Cedars-Sinai investigators developed an artificial intelligence tool that accurately predicted who would develop pancreatic cancer based on what their CT scan results looked like years prior to being diagnosed with the disease. These findings, which may help prevent death through early detection of one of the most harmful cancers to treat, are published in the journal Cancer Biomarkers.
In CT scans, Debiao Li, PhD, the director of the Biomedical Imaging Research Institute, and the senior and related author of the study, was able to identify and quantify very subtle, early signs of pancreatic ductal adenocarcinoma. These are signs that the human eye would never be able to discern, according to Li, who is also the Chair of the Minimally Invasive Surgery in Honor of George Berci.
The pancreatic ductal adenocarcinoma is not only the most common type of pancreatic cancer, but it is also the most deadly. Nearly 10% of people diagnosed with the disease live five years after being diagnosed or starting treatment. However, recent research has demonstrated that finding the cancer early can increase survival rates by up to 50%. There is currently no easy way to locate pancreatic cancer early.
People with this type of cancer may experience symptoms such as general abdominal pain or unexplained weight loss, but these symptoms are often ignored or overlooked as signs of the cancer, because they are common in many health situations.
According to Stephen J. Pandol, MD, the director of the Basic and Translational Pancreas Research and program at Cedars-Sinai, and another author of the study, there are no particular symptoms that might assist with a diagnosis for pancreatic ductal adenocarcinoma. This AI tool may eventually be used to detect early illness in people who undergo CT scans for abdominal pain or other problems.
The investigators reviewed electronic medical records to identify persons who had been diagnosed with the cancer in the last 15 years, and who received CT scans six months to three years prior to their diagnosis. These CT images were considered normal at the time they were taken. The team identified 36 patients who had compliance with these criteria, most of whom had abdominal pain done in the ER.
The AI tool was developed to identify pre-diagnostic CT images from people with pancreatic cancer and compare them with CT images from 36 people who didn''t develop the cancer. The researchers found that the model was 86% accurate in identifying individuals who would eventually be discovered to have pancreatic cancer and those who would not develop the cancer.

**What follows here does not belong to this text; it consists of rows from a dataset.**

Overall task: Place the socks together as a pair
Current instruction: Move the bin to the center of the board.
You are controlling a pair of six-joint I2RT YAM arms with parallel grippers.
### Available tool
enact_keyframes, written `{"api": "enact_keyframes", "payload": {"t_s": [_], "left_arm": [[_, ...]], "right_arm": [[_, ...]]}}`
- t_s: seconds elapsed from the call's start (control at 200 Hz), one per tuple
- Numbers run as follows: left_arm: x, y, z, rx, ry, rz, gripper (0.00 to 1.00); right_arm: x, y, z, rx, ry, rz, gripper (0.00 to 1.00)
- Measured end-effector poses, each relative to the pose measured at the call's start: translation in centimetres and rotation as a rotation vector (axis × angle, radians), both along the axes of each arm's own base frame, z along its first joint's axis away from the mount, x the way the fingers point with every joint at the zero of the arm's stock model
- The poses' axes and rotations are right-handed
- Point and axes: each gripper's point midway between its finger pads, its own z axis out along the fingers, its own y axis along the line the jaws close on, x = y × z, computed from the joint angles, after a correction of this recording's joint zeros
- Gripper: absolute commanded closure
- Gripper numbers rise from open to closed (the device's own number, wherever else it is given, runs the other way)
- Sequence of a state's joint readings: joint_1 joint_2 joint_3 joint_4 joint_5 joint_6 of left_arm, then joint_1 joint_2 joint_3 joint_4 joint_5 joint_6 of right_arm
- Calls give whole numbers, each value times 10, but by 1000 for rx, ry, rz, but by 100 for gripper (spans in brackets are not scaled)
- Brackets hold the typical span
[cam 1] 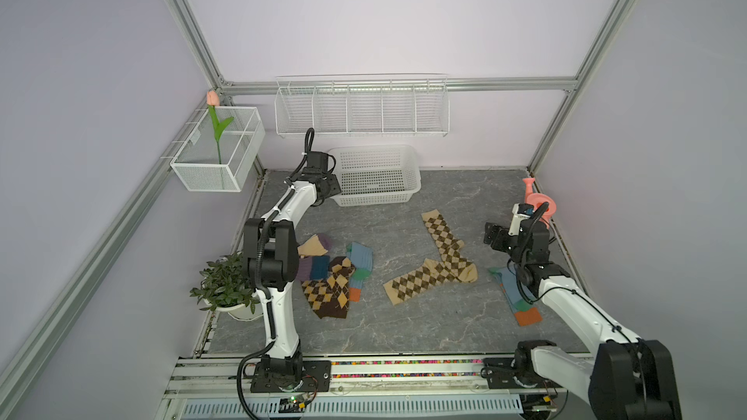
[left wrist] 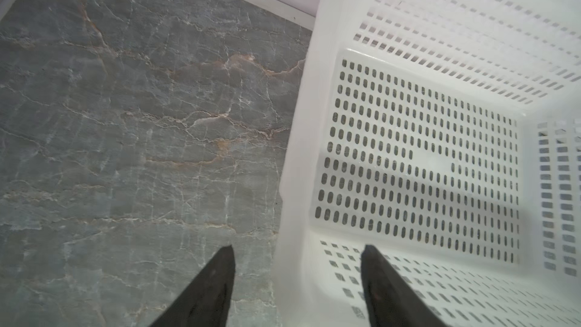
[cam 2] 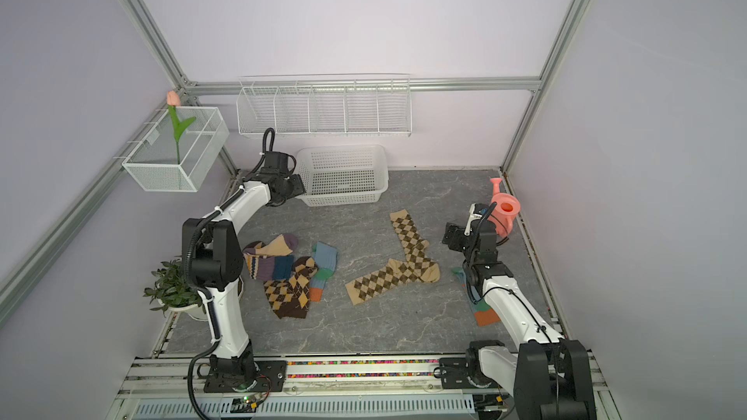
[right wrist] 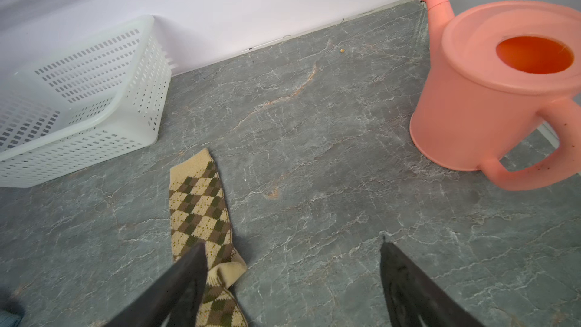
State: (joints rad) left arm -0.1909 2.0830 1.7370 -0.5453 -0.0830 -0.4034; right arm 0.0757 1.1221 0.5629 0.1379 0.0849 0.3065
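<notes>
Both our claws gape, gripping nothing: left claw at the rim of the perforated plastic basket, right claw over the veined stone tabletop beside knit argyle socks.

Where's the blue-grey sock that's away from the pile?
In both top views the blue-grey sock lies near the table's right edge, partly under the right arm.

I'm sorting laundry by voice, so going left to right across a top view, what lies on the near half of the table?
Potted plant → mixed sock pile → tan diamond-pattern socks → blue sock with orange cuff.
</notes>
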Motion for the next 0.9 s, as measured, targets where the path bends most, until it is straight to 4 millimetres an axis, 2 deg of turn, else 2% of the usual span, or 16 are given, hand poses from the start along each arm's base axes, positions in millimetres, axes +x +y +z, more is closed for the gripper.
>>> {"api": "enact_keyframes", "payload": {"t_s": [0.175,0.39,0.475,0.595,0.9], "left_arm": [[-4,0,-10,13,40,0,68],[-5,4,-9,16,43,16,87],[-12,2,-9,-7,48,11,88],[-33,-2,-9,-47,71,5,89],[-109,-10,-11,-112,144,-19,88]], "right_arm": [[0,1,-1,2,2,4,13],[0,1,-1,2,4,4,14],[1,1,-2,2,9,4,14],[1,2,-2,3,10,7,13],[2,3,-4,4,23,12,13]]}}
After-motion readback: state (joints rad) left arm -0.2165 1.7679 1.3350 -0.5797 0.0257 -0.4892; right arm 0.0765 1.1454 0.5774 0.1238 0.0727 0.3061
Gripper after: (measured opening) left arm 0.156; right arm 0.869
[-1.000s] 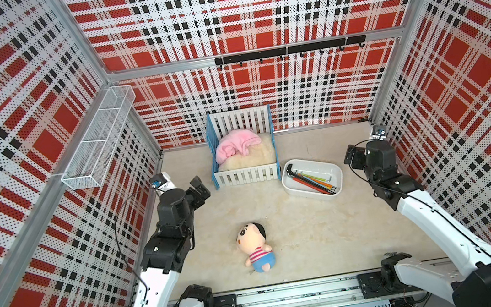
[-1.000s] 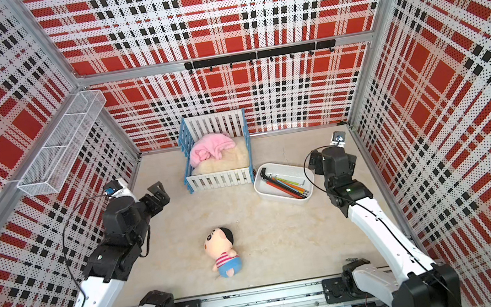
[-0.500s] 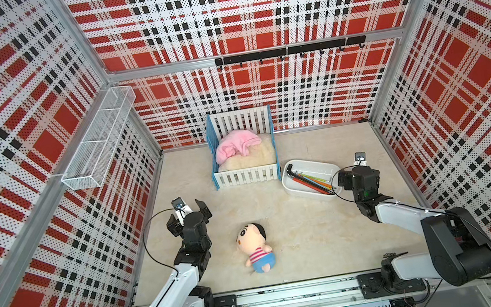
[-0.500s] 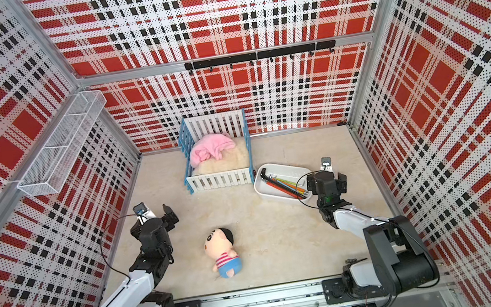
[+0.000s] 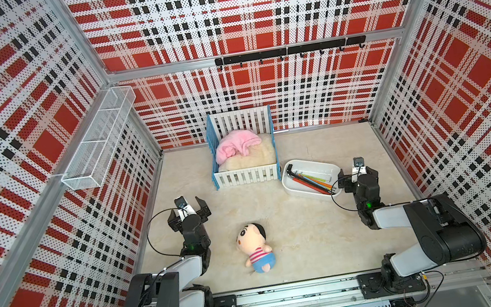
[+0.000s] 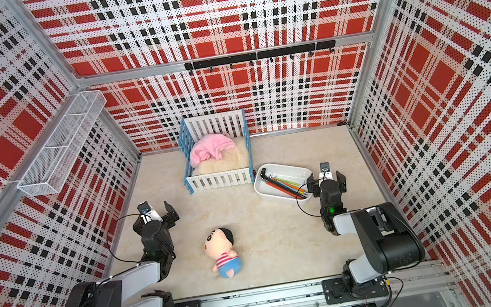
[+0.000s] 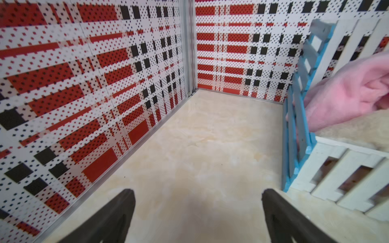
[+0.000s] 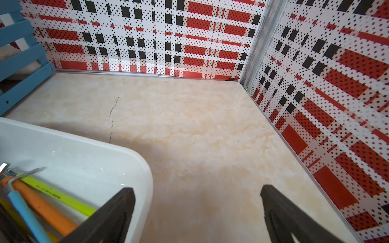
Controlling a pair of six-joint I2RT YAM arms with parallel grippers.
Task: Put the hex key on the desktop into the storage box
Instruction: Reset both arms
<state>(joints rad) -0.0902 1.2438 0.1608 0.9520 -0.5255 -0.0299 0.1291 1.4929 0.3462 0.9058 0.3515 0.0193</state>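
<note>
In both top views the black hex key (image 5: pixel 292 173) lies inside the storage box (image 5: pixel 299 190) among coloured keys (image 5: pixel 314 181). None shows on the desktop (image 5: pixel 299 235). The left gripper (image 5: pixel 184 208) and right gripper (image 5: pixel 358 175) stand spread and empty.

In the left wrist view the jaws gape over bare desktop beside the crib (image 7: pixel 294 126), so there is little risk there.

In the right wrist view one fingertip (image 8: pixel 117 208) sits just by the box's corner. A careless sideways swing could knock the box and spill its keys.
</note>
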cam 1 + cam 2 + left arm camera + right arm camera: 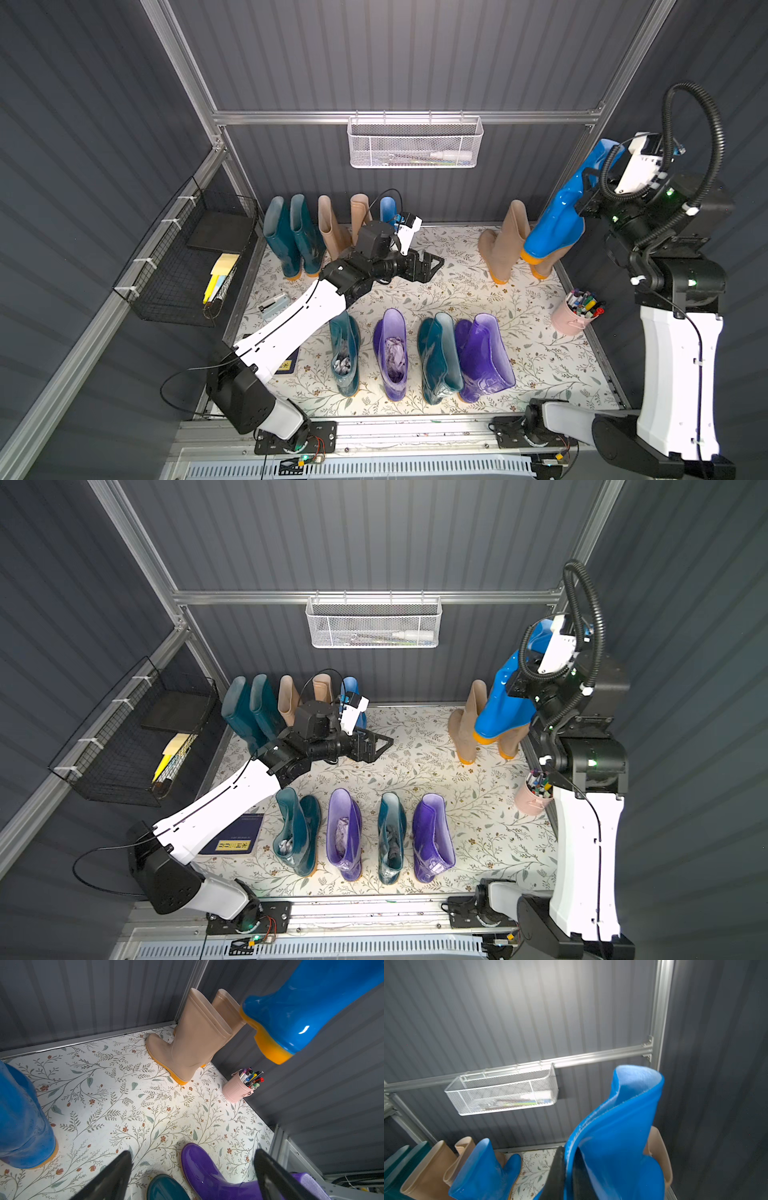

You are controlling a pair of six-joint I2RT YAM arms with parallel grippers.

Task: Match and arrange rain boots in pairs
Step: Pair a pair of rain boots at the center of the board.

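On the floral floor (457, 291), a pink cup of markers (569, 322); on the back rail (291, 117), a white mesh basket (415, 149)

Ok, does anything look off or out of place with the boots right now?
Yes. The front row alternates teal boot, purple boot, teal, purple, so no pairs there. A blue boot hangs in the air, its rim pinched and buckled in the right gripper; its mate stands unpaired at the back.
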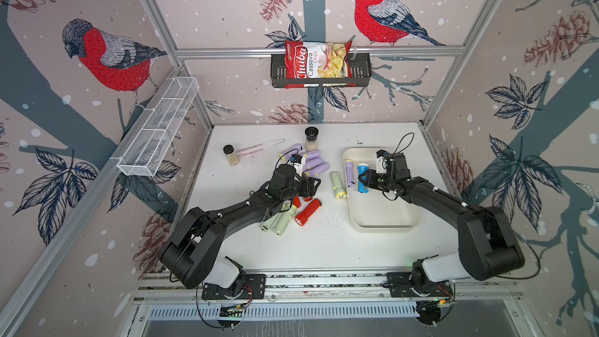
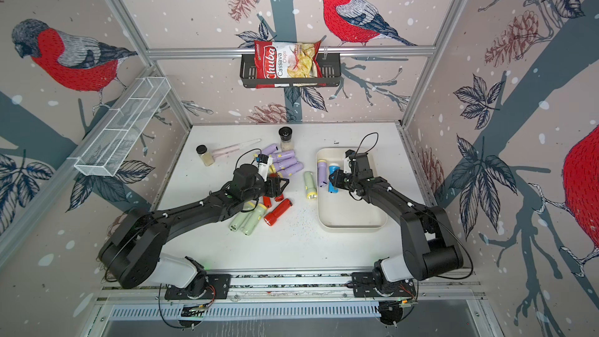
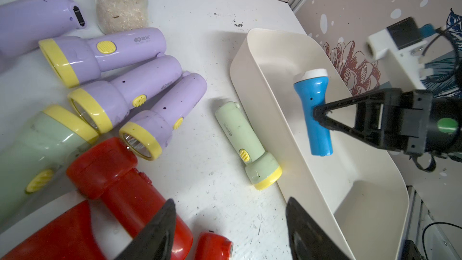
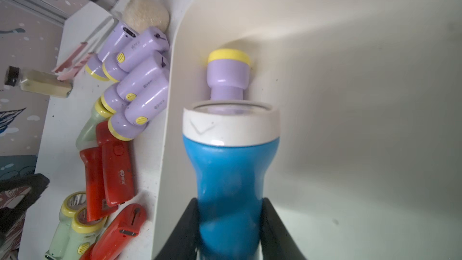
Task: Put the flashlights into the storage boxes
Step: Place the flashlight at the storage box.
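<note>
My right gripper (image 4: pixel 230 201) is shut on the blue flashlight (image 4: pixel 230 171), which has a white head. It holds the blue flashlight (image 1: pixel 362 178) inside the cream storage box (image 1: pixel 382 212), next to a lilac flashlight (image 1: pixel 348 173) lying at the box's far end. My left gripper (image 3: pixel 231 201) is open over the table, with nothing between its fingers, above a small red flashlight (image 3: pixel 213 246). A pale green flashlight (image 1: pixel 338 185) lies just outside the box's left wall. Lilac flashlights (image 1: pixel 314 163), red ones (image 1: pixel 308 212) and pale green ones (image 1: pixel 282 222) lie in a heap around the left gripper (image 1: pixel 312 186).
Two clear jars with black lids (image 1: pixel 311 137) (image 1: pixel 230 155) and a pink-and-white tool (image 1: pixel 259 149) lie behind the heap. A white mesh basket (image 1: pixel 158 124) hangs on the left wall. A black shelf (image 1: pixel 359 72) with a chips bag hangs at the back.
</note>
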`<action>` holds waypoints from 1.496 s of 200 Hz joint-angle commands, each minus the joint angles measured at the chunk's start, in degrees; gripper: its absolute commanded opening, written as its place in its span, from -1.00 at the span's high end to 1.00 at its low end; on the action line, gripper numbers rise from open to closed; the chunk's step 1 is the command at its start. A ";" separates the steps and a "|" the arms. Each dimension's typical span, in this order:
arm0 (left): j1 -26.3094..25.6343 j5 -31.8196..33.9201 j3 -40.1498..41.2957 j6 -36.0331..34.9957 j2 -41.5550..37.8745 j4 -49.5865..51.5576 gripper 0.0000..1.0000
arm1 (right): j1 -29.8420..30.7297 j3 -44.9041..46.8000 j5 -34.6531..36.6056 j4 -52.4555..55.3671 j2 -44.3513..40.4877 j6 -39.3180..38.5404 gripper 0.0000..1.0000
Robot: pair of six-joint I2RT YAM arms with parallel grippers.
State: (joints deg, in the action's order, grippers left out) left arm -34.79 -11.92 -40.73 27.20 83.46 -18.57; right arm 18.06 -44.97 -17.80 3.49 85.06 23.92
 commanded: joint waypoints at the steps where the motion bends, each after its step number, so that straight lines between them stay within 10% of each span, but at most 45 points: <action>1: -0.10 -0.08 -0.22 0.39 0.04 -1.42 -0.38 | -0.27 -1.00 -1.81 -1.50 2.18 -0.49 0.31; 180: -0.06 1.20 0.39 0.90 0.12 -0.15 -0.38 | -4.88 -14.59 -5.35 -0.67 19.22 -2.51 0.16; 299: -0.10 2.68 1.35 0.42 -3.43 2.26 -0.38 | -3.90 -13.79 -0.18 1.42 11.51 -3.61 -0.14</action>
State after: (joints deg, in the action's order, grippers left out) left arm -34.83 -10.31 -39.72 28.25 81.12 -17.10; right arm 13.34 -59.37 -20.88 4.23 99.35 22.13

The AI model was based on interactions between people with cancer and healthy controls on the surface of the pancreas. These textural differences may be the result of molecular changes that occur during the development of pancreatic cancer.
We believe that this tool might detect the cancer early enough to make it possible for more people to have their tumor completely removed through surgery, according to Touseef Ahmad Qureshi, the PhD, a scientist at Cedars-Sinai and the first author.
Investigators are currently collecting data from tens of thousands of patients at healthcare locations across the United States to continue to investigate the intelligence tools available.